HOW YOUR RUNNING IS AFFECTED
In all my years I’ve witnessed a wide range of VE levels in both beginner and elite athletes. I’ve even measured a minute ventilation of 226 liters per minute in an elite distance runner! However, it’s important to realize that a greater VE does not mean a better runner – it is not something many runners need to try to improve on.
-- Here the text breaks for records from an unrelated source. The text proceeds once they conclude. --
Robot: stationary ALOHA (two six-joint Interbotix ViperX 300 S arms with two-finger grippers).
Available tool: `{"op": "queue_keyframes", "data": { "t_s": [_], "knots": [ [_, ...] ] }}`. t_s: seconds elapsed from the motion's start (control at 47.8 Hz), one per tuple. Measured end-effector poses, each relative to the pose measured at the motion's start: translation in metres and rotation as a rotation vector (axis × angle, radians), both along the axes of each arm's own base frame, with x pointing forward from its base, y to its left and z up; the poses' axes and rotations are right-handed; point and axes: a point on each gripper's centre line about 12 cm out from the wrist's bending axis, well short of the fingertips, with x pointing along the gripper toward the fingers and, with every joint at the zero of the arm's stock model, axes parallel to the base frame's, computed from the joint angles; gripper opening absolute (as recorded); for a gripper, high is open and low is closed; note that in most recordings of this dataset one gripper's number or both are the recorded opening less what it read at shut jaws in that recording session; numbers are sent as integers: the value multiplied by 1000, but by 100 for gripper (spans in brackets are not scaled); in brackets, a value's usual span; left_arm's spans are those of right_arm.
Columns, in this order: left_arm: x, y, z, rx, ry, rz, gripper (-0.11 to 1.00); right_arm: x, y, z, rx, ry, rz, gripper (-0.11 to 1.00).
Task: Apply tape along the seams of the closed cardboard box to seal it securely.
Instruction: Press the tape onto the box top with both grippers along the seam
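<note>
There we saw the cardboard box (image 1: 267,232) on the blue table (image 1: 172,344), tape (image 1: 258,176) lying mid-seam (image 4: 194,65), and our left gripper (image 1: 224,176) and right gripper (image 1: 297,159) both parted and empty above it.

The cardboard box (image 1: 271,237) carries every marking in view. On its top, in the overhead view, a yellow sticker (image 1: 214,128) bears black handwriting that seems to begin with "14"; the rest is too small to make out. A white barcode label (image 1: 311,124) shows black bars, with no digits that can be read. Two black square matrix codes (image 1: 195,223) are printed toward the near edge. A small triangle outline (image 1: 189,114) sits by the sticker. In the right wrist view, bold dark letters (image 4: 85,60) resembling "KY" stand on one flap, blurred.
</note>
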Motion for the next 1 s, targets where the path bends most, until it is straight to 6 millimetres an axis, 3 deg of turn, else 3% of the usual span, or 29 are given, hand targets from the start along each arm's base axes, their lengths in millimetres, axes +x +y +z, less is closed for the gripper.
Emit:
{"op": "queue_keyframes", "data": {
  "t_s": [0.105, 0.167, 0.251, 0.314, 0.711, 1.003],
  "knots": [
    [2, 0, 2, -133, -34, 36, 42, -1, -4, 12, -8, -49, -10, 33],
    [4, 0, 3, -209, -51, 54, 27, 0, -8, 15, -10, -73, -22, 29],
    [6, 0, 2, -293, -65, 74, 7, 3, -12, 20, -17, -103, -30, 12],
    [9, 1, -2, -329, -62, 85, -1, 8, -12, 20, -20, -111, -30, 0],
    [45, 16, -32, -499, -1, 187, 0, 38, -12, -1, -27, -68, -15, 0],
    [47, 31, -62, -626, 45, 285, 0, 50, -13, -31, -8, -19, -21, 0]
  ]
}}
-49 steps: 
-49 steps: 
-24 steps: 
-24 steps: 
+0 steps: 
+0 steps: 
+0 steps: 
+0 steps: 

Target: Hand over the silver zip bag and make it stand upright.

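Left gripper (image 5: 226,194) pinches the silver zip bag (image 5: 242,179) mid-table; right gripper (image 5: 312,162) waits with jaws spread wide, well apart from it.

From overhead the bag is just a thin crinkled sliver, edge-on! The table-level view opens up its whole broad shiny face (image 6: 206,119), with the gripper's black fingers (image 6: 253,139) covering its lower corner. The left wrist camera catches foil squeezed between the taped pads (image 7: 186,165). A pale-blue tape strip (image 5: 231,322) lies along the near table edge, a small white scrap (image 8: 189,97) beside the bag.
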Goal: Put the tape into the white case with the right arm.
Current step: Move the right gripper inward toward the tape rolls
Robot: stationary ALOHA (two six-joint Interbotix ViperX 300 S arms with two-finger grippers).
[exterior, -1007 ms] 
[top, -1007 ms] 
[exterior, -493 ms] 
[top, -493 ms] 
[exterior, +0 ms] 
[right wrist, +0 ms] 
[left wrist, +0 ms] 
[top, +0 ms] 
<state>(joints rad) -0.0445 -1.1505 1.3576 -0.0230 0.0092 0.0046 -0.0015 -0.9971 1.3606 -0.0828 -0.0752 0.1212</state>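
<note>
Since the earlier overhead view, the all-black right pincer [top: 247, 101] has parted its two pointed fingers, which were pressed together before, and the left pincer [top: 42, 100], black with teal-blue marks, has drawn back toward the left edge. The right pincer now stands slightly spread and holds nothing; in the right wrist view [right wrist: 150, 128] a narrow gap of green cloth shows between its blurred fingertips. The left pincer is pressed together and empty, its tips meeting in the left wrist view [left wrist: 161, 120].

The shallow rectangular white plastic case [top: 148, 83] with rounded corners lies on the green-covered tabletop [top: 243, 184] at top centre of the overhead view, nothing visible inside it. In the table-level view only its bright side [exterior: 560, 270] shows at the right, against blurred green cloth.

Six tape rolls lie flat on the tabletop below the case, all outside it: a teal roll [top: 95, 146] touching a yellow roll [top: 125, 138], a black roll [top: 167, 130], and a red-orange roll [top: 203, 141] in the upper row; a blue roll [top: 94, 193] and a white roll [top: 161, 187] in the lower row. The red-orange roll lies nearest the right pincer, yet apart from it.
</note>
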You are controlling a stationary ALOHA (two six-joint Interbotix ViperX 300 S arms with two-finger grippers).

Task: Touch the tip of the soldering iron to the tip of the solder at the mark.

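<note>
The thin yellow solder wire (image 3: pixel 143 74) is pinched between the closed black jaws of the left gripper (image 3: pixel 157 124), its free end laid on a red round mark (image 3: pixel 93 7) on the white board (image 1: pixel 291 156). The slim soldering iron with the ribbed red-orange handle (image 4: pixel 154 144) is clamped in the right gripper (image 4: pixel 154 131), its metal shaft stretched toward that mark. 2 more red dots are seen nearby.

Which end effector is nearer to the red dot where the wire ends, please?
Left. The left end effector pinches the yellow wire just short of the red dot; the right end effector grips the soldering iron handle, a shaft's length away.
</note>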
Some runners just feel comfortable breathing harder than others – each runner has a
particular tolerance for the discomfort associated with hard running and with the build up of carbon dioxide in the lungs, and each adjusts their breathing as necessary. Every now and then, test some different breathing rates. See what feels effortless, what feels impossible, and what feels just OK. By simply understanding the differences in breathing rhythms and how your body responds to those different rhythms, you’re setting yourself up to perform more efficiently.